> [Exercise aim]: Word for word, transcribe the data below from the line with "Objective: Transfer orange" to the line with "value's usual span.", keeping both of those lines.

> [Data records]:
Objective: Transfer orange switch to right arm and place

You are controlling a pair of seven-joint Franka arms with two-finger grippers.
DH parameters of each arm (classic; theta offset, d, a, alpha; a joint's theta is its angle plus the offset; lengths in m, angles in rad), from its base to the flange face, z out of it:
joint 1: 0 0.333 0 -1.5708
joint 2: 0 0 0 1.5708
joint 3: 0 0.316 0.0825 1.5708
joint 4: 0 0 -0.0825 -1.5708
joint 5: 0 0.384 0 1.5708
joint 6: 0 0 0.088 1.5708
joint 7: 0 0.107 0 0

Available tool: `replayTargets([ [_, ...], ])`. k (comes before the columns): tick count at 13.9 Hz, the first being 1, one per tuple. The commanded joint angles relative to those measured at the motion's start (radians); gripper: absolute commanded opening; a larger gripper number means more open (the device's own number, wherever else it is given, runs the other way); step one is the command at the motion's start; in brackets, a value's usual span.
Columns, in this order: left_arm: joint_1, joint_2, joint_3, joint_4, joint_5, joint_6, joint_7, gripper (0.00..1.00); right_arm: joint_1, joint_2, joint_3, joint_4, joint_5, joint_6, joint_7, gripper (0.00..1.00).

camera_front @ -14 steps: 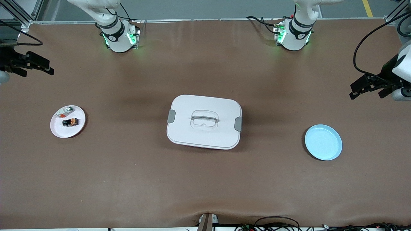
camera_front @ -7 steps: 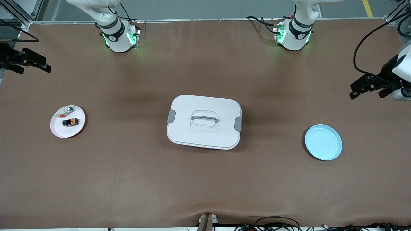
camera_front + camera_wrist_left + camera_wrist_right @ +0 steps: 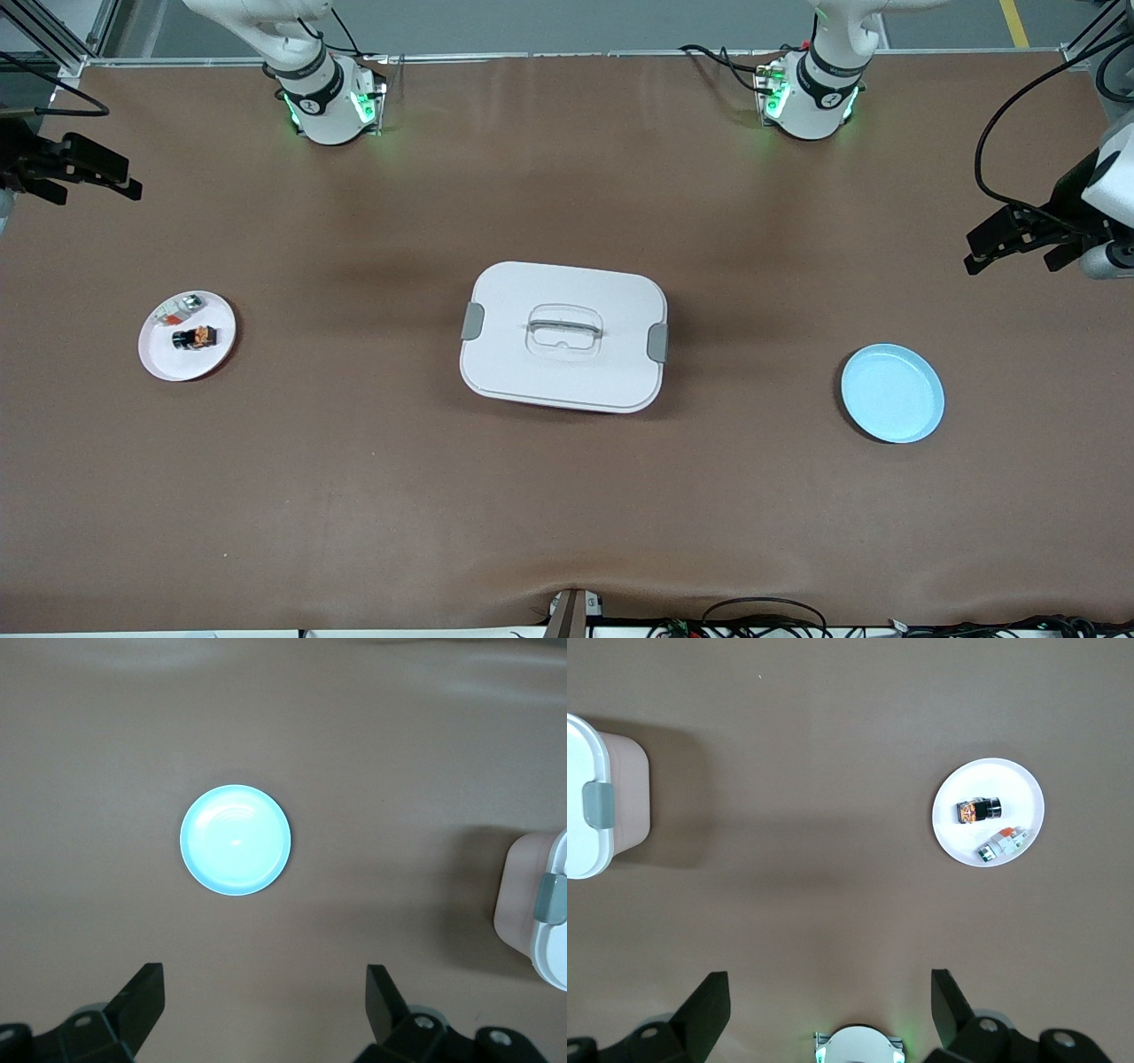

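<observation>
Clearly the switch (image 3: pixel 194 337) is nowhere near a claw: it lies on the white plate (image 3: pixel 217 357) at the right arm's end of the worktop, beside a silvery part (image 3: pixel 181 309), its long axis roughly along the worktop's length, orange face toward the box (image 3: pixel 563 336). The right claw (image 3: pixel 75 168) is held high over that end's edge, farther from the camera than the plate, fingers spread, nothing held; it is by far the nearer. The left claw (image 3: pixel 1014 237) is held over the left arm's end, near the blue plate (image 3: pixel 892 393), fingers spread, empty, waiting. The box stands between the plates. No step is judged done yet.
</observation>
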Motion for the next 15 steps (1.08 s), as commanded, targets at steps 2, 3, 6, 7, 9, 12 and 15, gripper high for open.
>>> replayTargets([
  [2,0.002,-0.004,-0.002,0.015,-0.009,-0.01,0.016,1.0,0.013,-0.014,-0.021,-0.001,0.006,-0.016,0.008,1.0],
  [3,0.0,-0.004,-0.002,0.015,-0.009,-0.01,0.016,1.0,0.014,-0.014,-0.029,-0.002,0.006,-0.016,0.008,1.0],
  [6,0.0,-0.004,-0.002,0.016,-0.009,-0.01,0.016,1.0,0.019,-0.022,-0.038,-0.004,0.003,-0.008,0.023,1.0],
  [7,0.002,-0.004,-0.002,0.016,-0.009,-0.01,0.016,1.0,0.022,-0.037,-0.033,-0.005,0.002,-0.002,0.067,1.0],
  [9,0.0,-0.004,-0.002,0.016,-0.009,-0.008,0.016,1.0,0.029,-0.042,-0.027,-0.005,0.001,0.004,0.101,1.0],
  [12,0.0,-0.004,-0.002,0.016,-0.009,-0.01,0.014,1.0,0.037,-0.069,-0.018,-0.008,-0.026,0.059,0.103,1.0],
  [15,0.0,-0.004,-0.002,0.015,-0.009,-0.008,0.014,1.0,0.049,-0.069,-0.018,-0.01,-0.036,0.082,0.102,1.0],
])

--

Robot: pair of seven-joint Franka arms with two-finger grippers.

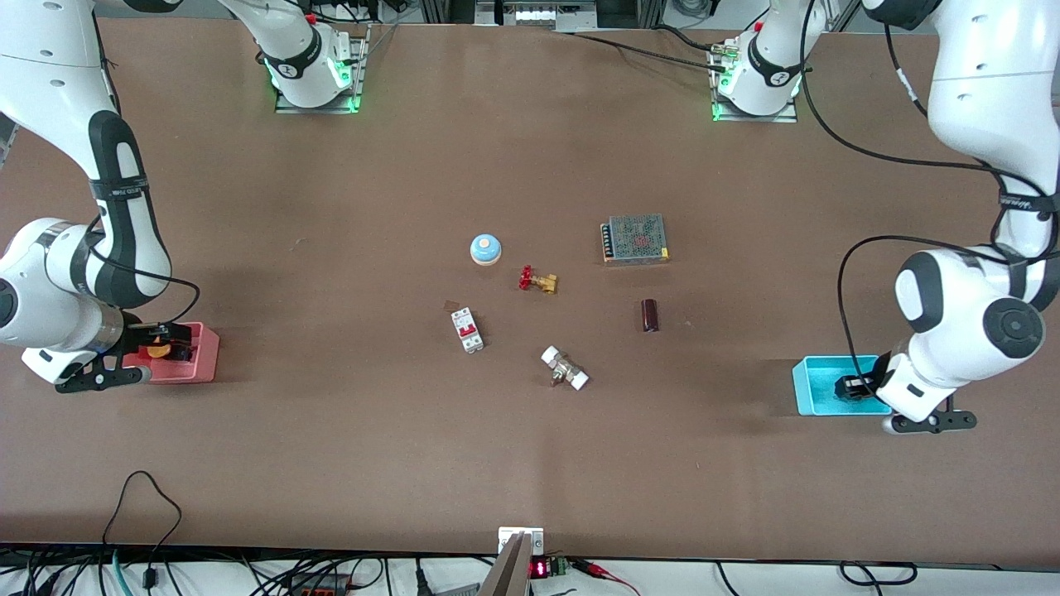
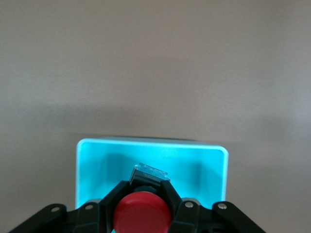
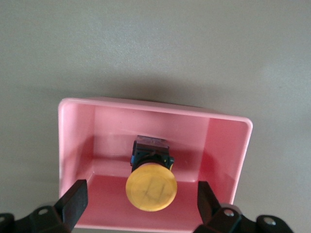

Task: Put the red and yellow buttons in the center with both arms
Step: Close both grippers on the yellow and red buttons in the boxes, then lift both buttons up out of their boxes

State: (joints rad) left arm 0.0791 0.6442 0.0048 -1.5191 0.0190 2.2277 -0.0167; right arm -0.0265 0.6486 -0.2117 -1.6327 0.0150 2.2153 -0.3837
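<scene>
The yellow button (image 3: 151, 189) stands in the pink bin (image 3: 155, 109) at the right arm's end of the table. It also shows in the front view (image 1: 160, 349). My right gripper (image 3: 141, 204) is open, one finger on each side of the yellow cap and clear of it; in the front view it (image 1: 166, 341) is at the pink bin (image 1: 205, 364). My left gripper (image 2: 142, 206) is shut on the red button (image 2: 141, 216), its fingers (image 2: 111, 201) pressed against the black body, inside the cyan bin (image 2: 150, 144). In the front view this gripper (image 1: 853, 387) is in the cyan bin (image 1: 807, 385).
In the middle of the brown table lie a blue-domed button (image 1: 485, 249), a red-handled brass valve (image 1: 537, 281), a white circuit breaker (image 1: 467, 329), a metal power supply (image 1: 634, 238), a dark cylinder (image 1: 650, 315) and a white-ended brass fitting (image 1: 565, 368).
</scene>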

> [Written solution]:
Objective: Transfer orange switch to right arm and place

You are controlling a pair of seven-joint Franka arms with two-finger grippers.
DH parameters of each arm (classic; theta offset, d, a, alpha; a joint's theta is its angle plus the offset; lengths in m, angles in rad), from its base to the flange face, z out of it:
joint 1: 0 0.333 0 -1.5708
joint 2: 0 0 0 1.5708
joint 3: 0 0.316 0.0825 1.5708
joint 4: 0 0 -0.0825 -1.5708
joint 5: 0 0.384 0 1.5708
joint 6: 0 0 0.088 1.5708
joint 7: 0 0.107 0 0

Available tool: `replayTargets([ [_, ...], ])`. k (comes before the columns): tick count at 13.9 Hz, the first being 1, one per tuple. The commanded joint angles relative to those measured at the motion's start (radians); gripper: absolute commanded opening; a larger gripper number means more open (the device's own number, wherever else it is given, runs the other way); step one is the command at the motion's start; in brackets, a value's usual span.

This finishes the exercise.